● **Task prompt**:
Pictures excluded, copy all of the data below exactly.

§ §

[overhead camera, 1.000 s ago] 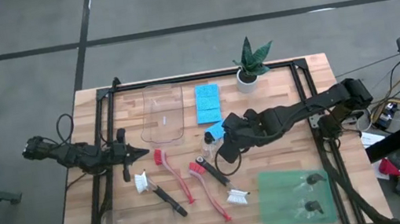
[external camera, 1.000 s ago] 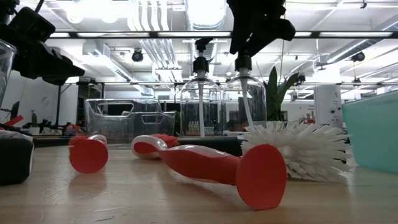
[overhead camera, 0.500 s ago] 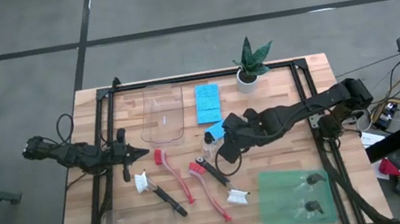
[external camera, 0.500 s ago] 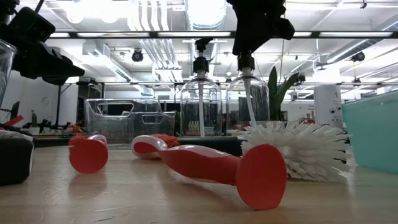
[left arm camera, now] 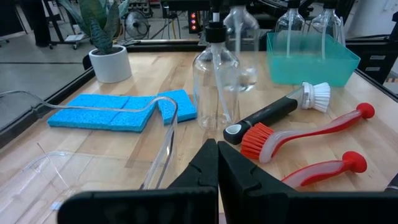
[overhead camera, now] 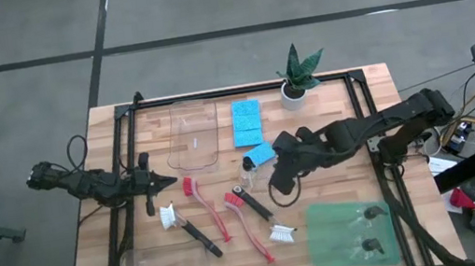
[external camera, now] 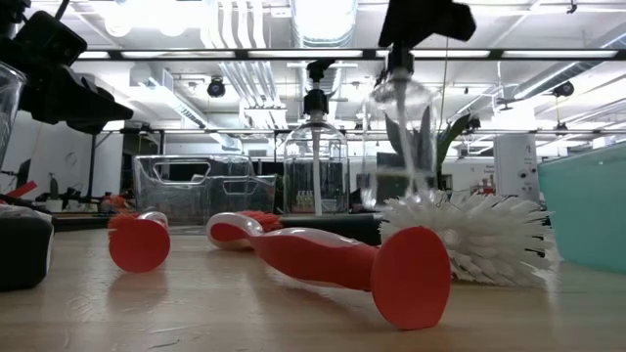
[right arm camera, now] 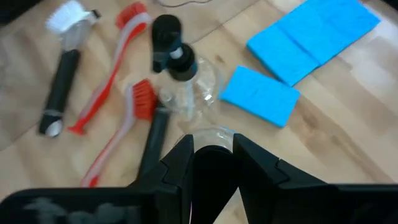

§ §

● **Written solution**:
[overhead camera, 1.000 s ago] 
[external camera, 1.000 s ago] 
[overhead camera, 0.500 s ago] 
[external camera, 0.500 s ago] 
[left arm camera, now] 
[overhead camera, now] 
[external camera, now] 
[right arm camera, now] 

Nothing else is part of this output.